▶ _Description of the task_:
Across the data below, how many lines hold "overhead"? Answer with that number and nothing else.

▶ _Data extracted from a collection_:
Start of Block

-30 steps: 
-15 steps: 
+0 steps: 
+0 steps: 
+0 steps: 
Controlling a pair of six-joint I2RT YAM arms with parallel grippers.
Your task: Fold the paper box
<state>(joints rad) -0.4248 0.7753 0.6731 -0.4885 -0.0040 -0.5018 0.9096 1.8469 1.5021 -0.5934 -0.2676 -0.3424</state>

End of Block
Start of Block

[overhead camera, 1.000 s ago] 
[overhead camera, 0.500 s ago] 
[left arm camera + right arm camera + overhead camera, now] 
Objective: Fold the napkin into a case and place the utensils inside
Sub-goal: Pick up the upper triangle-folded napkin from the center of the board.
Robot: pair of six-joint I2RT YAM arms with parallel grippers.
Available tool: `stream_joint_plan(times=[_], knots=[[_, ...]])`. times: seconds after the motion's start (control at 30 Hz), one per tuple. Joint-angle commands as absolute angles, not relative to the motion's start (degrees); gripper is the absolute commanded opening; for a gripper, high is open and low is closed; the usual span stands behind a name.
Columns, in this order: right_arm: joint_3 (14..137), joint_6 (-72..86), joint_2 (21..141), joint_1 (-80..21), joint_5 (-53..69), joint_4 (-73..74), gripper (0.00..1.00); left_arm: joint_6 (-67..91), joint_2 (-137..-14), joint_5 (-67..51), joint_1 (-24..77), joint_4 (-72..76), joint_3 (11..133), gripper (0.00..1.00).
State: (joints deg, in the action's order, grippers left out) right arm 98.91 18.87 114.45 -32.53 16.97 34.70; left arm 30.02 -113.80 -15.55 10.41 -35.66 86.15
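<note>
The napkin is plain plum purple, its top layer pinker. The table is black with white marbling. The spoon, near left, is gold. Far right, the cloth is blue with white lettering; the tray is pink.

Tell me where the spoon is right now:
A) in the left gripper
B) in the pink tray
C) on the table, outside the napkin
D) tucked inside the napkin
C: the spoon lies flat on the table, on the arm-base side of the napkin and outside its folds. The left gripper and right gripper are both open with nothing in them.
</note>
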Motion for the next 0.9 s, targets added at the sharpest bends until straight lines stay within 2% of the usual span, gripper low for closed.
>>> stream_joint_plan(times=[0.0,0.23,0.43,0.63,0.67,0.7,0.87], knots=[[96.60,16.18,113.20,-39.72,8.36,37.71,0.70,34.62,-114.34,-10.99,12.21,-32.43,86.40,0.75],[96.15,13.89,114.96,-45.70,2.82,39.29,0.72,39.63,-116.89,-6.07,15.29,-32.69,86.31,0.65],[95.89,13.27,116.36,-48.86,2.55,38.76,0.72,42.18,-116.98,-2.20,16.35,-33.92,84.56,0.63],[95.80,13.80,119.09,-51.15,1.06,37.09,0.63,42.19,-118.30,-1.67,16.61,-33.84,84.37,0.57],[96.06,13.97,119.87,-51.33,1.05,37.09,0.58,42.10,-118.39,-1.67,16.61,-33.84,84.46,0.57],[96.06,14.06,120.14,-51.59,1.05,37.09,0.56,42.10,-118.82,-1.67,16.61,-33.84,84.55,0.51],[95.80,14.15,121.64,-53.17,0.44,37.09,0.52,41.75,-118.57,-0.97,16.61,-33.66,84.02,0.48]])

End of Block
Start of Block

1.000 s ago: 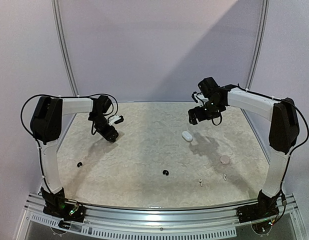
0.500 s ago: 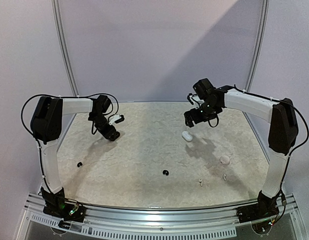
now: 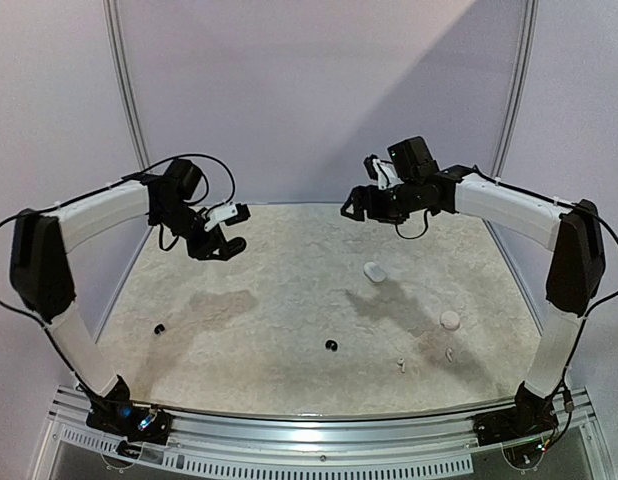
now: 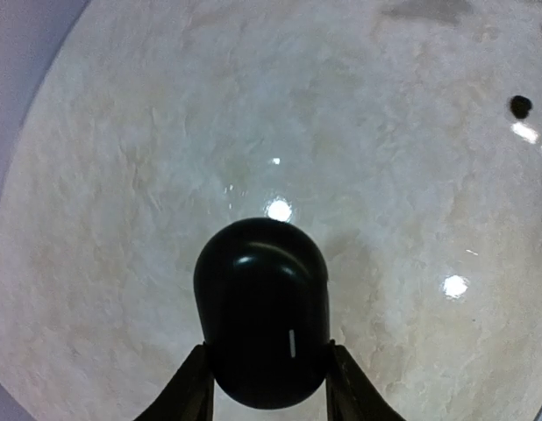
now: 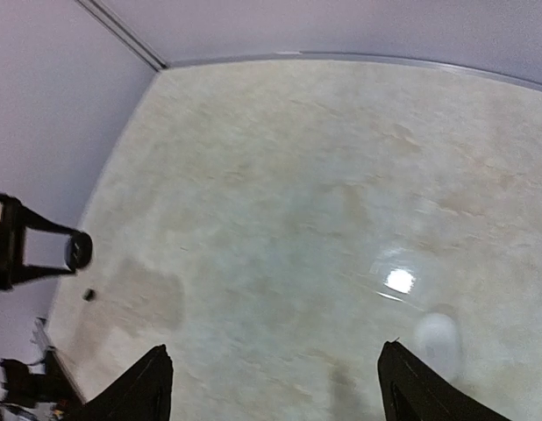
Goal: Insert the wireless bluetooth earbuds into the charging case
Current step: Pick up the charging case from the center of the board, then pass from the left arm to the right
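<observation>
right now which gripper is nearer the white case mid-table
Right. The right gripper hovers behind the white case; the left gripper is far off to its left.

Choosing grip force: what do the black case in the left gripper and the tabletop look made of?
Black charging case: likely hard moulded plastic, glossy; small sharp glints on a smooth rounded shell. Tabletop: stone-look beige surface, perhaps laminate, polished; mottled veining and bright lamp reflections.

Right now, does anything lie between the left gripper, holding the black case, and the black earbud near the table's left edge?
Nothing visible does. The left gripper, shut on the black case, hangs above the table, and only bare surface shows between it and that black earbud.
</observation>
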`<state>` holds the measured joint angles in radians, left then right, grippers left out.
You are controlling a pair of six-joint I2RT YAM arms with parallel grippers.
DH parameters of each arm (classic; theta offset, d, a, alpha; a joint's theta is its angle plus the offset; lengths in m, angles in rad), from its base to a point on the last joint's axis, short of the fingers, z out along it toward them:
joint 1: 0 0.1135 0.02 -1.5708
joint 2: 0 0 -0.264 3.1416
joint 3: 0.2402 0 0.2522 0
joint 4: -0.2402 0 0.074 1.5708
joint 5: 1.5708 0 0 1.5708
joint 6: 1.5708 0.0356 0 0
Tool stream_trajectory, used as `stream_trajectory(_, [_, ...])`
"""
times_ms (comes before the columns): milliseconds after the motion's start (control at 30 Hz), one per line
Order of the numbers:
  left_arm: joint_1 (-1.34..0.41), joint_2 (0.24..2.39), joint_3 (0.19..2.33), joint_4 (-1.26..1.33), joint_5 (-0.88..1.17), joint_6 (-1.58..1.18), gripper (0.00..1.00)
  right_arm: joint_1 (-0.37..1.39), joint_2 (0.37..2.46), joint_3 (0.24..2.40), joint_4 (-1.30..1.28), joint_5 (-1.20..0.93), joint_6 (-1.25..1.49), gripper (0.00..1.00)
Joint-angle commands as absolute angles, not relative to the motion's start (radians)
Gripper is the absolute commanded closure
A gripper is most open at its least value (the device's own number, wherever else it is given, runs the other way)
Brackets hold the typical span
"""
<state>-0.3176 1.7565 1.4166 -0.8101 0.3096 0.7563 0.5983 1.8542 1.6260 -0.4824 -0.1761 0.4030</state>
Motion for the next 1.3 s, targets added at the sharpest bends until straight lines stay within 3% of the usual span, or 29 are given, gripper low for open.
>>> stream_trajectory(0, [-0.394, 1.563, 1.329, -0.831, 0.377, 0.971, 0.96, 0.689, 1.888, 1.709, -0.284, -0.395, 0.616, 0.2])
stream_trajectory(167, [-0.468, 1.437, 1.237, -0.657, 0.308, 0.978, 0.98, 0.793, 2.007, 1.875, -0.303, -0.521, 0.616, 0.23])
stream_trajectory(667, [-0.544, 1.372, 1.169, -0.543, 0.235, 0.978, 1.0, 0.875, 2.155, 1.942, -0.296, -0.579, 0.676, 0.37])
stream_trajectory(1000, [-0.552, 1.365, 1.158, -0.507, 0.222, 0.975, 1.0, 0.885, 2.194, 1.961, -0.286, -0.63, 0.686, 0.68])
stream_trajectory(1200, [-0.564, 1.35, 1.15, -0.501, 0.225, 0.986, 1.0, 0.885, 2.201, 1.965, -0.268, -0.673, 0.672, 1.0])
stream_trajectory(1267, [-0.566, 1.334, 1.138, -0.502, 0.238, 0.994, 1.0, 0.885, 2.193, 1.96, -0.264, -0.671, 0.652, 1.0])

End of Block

▶ _Solution to this exercise_:
3